During massage, levels of feel-good neurotransmitters such as serotonin and dopamine spike, oxytocin (nurturing, cuddle hormone) is increased, while measures of the stress hormone cortisol drop. Massage can be just the supportive therapy a pediatric oncology client needs.
Massage therapy can be readily applied, most effectively by specially trained massage therapists or by parents who have learned massage techniques from a skilled, educated pediatric massage therapist.
When using massage therapy for children with cancer, your work does not need to be aggressive to achieve its maximum potential. Most types of massage (i.e. Swedish massage, light nurturing touch) result in various levels of symptom relief for patients; however, those patients receiving Swedish or light touch massages report significantly greater reduction in symptoms.
Not only is it imperative that you are trained in pediatric oncology massage prior to working with this population, but you must also consider all of the emotional and physical aspects associated with illness.
When working with children, you must always ask their permission to provide massage and nurturing touch. You are never to provide touch "to" a child, but rather with their absolute permission. As you are providing care to a minor, their parent's and physician must also be involved in this consenting and permission process.
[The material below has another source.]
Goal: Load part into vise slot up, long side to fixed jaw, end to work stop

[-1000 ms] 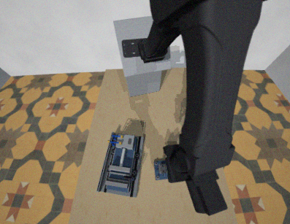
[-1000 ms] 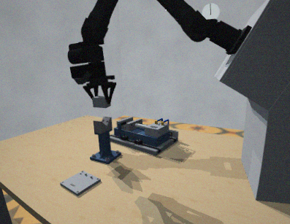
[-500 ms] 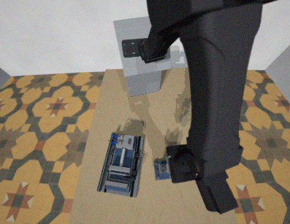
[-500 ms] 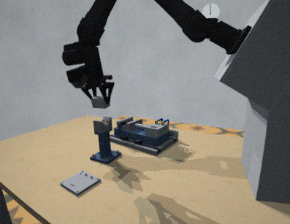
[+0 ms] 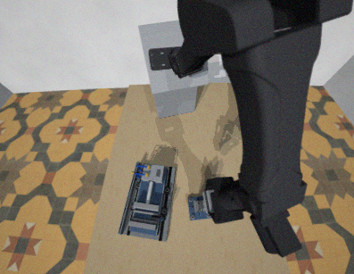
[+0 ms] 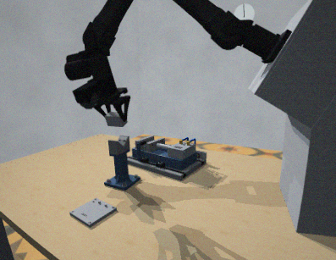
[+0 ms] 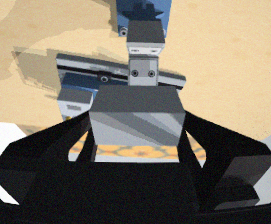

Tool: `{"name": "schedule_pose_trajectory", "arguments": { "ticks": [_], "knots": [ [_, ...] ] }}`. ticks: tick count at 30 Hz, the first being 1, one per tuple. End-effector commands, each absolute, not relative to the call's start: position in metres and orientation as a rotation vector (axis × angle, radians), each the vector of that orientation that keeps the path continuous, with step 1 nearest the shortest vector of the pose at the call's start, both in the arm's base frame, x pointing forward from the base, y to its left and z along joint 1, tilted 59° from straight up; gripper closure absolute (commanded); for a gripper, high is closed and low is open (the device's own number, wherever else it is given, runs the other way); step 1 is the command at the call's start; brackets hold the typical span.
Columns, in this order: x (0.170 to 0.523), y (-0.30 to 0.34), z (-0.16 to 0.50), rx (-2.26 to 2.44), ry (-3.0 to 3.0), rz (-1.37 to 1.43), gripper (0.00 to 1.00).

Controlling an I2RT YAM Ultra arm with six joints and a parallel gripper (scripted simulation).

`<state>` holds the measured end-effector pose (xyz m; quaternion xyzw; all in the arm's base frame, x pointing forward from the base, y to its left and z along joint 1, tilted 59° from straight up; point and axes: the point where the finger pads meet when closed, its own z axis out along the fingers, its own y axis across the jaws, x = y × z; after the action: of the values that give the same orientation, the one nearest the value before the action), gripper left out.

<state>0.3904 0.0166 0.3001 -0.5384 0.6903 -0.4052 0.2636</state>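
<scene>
My gripper [image 6: 114, 117] is shut on the grey part [image 6: 114, 119] and holds it in the air, a little above the V-block [image 6: 119, 146]. In the wrist view the part [image 7: 138, 120] sits between my dark fingers, with the V-block [image 7: 144, 47] on its blue base below and beyond it. The blue and grey vise [image 6: 165, 155] stands on the table behind the V-block, jaws open; it also shows in the top view [image 5: 147, 200]. The grey infeed plate [image 6: 93, 211] lies bare near the table's front edge. I cannot tell which way the part's slot faces.
The arm's grey pedestal [image 6: 311, 122] stands at the right of the table. In the top view the arm [image 5: 270, 128] hides most of the V-block [image 5: 199, 206] and the table to the right of the vise.
</scene>
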Motion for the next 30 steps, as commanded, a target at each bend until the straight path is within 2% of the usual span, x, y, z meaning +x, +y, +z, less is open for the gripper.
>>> {"name": "schedule_pose_trajectory", "arguments": {
  "ticks": [1, 30],
  "knots": [
    [0.3881, 0.0128, 0.3131, -1.400, 1.914, -1.167, 1.00],
    [0.3881, 0.0137, 0.3127, -1.290, 2.099, -1.432, 1.00]
  ]
}}
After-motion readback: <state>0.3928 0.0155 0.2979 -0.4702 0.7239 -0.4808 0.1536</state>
Parents may be under an enormous amount of stress and anxiety, which causes the task of relating accurate information to be clouded. It is possible that they may not fully understand all of our questions, or may answer them incorrectly. They may give the wrong medication names, or even fail to mention something that we need to know to make the best care plan for the child. So, it is always a good idea to do a professional assessment and get further consent from the child's physician with express permission from the family to discuss private health information.
Working with the Healthcare Team
Communicating with physicians is not always easy. Many massage therapists feel their credentials are not comparative to that of a medical doctor. This can create tension during a conversation, as the massage therapist may doubt their ability to communicate in a manner familiar to medical personnel. This is why it is even more important to take the time needed to adequately asses the situation, diagnosis, possible indications and contraindications and write up a detailed care plan based on your assessment. When you present a physician with clear, concise information that has been well thought out, you can more effectively communicate the need for the noninvasive care pediatric massage therapy can provide.
Even just the act of holding a sick child's hand, communicates they matter. Finding your passion and believing that what you are doing is making a difference, makes getting up and going to work each day possible. When I started Liddle Kidz Foundation, I began with the thought that one person can truly make a difference and I have found this to be true. We all have the ability to make a difference everyday and should practice with this thought: "Children are our greatest gift, and should be treated with extraordinary care!"